** Opening Data excerpts block **

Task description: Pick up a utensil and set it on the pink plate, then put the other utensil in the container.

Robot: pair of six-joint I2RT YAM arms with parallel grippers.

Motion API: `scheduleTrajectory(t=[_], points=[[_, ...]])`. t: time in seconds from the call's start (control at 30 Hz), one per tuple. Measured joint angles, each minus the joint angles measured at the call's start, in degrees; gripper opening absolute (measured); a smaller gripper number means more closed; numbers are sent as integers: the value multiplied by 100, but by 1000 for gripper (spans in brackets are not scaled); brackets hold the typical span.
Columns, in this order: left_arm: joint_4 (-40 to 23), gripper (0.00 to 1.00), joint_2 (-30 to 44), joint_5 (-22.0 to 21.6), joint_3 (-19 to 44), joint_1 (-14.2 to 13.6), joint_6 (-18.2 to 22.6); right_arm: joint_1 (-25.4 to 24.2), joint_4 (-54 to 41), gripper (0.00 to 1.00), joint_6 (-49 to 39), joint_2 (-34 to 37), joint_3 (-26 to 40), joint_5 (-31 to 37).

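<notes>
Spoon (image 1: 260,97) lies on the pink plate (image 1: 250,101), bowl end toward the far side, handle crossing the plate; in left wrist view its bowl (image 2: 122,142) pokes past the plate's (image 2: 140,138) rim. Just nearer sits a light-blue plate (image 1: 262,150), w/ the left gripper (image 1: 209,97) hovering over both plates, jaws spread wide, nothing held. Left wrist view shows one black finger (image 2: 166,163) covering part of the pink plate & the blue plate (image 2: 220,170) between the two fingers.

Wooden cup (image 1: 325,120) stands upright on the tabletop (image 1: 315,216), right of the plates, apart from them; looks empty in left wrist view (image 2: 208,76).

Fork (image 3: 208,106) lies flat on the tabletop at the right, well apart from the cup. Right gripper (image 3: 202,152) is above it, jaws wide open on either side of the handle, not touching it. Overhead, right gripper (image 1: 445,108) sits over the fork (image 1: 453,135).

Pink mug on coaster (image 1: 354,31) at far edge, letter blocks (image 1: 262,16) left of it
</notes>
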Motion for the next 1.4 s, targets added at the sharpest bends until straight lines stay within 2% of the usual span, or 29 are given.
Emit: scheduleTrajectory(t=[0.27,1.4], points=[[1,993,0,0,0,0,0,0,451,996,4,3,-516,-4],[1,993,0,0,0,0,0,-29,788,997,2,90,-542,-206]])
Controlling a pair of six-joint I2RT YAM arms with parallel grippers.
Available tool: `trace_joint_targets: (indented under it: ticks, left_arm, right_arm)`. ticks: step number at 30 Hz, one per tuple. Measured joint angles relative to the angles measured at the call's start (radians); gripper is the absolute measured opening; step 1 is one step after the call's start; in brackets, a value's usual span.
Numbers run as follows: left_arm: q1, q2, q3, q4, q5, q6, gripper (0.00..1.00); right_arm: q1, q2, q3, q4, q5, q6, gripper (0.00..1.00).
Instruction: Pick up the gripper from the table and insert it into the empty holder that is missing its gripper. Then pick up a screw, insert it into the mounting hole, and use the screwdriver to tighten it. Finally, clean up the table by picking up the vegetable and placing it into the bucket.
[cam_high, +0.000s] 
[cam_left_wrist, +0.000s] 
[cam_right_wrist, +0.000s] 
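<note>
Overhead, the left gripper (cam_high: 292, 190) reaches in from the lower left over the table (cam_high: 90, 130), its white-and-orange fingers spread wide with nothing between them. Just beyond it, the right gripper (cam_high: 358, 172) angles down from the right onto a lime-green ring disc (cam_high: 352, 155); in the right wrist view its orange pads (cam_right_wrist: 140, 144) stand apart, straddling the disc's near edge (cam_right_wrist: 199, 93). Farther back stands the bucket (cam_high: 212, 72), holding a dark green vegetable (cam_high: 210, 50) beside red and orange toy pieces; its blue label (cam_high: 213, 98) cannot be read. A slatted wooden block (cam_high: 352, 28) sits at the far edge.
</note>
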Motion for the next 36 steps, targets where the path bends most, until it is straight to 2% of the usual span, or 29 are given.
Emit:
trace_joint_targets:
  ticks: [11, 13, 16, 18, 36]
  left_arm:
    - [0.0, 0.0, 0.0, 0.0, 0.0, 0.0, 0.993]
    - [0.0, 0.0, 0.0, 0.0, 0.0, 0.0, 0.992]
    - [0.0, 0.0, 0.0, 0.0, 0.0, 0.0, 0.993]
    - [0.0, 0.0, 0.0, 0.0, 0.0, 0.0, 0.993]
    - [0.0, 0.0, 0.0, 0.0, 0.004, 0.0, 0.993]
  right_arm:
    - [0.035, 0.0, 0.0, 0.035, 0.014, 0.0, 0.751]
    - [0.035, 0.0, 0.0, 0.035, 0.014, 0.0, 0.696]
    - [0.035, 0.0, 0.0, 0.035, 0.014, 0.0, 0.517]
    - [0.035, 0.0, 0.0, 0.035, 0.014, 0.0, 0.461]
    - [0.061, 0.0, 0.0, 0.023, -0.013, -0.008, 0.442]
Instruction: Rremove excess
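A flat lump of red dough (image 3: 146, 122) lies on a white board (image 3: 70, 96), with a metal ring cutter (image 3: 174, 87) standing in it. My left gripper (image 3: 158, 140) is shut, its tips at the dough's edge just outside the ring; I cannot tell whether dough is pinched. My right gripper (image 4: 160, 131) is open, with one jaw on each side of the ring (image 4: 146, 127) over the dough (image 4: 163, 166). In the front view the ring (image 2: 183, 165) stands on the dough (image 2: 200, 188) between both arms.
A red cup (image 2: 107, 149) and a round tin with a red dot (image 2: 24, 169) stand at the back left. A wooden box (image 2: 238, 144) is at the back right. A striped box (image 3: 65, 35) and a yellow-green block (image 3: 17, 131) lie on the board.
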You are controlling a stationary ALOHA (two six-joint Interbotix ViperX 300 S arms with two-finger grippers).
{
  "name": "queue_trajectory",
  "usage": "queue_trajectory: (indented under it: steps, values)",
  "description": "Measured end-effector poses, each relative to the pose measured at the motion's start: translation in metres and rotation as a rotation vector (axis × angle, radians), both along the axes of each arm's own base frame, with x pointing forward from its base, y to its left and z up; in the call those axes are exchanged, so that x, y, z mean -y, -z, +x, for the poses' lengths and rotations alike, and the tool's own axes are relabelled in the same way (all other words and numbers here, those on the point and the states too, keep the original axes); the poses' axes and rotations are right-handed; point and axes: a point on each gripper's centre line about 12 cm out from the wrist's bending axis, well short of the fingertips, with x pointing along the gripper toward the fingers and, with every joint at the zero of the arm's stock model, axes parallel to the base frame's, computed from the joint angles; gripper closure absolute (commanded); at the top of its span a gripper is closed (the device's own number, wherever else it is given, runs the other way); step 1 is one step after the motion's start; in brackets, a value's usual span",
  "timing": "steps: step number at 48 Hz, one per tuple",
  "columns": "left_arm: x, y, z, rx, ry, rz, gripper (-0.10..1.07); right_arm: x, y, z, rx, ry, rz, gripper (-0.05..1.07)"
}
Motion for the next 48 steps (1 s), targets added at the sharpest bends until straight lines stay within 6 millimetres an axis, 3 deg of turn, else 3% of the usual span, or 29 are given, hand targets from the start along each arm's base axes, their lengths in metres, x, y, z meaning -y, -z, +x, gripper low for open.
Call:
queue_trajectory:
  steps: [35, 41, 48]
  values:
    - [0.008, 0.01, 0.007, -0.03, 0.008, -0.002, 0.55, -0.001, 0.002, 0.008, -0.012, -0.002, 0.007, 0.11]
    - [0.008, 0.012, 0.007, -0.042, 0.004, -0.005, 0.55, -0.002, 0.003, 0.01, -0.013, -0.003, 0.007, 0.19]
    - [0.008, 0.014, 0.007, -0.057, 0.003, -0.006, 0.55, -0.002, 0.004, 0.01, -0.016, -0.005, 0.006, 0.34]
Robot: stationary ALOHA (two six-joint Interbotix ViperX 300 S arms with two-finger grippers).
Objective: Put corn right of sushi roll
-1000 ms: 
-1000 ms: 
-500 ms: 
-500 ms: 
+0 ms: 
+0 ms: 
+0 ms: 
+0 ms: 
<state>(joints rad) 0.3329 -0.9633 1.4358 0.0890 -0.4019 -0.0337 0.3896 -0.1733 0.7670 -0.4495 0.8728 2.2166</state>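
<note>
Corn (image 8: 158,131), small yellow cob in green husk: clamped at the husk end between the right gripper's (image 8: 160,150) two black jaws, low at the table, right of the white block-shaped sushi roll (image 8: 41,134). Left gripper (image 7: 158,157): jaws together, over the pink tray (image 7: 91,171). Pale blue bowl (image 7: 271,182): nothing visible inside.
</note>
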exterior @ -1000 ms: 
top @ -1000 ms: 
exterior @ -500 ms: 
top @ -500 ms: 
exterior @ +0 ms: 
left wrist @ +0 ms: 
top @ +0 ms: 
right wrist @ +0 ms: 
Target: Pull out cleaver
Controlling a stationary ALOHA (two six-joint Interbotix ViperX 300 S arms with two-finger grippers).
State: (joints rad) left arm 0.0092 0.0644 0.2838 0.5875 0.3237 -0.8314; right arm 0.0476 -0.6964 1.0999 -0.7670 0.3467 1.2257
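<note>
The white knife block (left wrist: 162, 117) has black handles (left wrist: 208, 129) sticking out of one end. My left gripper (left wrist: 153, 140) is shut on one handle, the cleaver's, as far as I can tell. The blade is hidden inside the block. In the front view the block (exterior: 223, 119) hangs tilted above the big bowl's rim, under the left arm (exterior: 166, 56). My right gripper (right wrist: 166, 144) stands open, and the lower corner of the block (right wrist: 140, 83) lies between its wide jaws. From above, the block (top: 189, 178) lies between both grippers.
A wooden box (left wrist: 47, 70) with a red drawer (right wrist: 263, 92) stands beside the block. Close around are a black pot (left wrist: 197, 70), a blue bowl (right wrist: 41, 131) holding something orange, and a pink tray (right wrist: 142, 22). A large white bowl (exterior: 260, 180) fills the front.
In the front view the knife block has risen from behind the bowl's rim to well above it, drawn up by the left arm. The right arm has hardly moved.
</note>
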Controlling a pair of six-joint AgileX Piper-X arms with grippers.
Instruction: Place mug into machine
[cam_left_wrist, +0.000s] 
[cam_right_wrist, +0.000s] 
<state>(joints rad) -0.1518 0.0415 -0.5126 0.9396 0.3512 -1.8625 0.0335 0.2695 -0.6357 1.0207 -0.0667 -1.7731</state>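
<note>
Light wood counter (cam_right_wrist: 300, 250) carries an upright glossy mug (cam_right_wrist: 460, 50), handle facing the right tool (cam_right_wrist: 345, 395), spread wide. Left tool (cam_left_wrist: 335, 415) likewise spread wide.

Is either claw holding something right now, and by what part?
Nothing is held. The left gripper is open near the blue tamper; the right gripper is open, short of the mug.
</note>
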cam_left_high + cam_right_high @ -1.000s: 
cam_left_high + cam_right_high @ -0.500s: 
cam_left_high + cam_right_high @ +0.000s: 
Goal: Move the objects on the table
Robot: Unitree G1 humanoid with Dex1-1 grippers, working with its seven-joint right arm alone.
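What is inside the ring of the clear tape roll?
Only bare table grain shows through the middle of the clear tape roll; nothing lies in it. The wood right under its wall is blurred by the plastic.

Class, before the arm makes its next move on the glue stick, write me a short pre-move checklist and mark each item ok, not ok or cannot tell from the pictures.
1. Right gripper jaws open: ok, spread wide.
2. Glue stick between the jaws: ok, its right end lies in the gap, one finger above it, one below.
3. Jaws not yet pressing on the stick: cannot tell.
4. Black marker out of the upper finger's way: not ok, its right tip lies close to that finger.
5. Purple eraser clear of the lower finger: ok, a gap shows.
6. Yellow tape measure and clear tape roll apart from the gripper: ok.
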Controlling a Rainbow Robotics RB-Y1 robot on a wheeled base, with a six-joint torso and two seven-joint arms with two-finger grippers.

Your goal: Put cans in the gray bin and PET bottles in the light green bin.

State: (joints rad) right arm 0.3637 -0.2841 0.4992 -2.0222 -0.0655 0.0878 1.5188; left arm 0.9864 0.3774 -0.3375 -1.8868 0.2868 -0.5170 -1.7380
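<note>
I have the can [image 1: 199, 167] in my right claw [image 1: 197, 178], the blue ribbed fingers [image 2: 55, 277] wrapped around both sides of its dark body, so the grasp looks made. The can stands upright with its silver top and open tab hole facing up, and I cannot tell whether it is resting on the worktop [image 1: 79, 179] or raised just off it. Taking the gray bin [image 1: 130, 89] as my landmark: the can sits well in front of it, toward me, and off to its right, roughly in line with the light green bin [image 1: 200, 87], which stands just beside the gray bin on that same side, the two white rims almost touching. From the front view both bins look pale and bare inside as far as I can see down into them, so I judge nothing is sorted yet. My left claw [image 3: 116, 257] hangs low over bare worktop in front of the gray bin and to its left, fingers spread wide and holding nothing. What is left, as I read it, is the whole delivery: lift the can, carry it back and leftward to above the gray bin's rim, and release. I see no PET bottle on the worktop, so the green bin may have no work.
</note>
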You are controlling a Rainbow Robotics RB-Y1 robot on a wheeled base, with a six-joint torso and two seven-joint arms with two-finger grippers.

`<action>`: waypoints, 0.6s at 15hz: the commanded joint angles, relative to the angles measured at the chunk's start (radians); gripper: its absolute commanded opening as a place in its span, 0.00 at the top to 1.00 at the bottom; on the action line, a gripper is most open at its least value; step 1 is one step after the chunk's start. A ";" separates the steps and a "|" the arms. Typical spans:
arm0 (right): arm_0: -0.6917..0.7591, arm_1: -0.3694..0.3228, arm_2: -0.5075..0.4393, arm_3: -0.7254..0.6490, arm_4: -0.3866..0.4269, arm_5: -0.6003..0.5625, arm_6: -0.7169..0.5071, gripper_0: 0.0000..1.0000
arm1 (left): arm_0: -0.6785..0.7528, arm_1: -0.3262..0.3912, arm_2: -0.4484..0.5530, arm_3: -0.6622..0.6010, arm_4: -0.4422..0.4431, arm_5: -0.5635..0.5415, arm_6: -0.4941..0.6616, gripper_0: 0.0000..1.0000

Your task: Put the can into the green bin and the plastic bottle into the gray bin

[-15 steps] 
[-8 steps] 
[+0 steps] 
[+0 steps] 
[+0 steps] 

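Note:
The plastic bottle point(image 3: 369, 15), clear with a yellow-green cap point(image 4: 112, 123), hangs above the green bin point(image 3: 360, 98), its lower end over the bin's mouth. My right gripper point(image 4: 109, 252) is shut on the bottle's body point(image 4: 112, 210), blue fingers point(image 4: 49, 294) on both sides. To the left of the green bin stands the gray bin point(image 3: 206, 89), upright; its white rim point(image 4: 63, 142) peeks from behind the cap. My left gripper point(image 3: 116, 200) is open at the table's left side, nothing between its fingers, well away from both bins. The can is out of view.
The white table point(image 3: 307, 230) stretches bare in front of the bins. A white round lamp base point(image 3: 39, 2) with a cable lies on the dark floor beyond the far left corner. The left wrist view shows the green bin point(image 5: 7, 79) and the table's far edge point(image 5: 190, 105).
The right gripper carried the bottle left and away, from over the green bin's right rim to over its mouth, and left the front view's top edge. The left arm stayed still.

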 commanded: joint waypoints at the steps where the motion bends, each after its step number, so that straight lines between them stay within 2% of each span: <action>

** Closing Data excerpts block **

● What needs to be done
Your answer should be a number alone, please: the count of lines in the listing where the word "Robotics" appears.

● Your response
2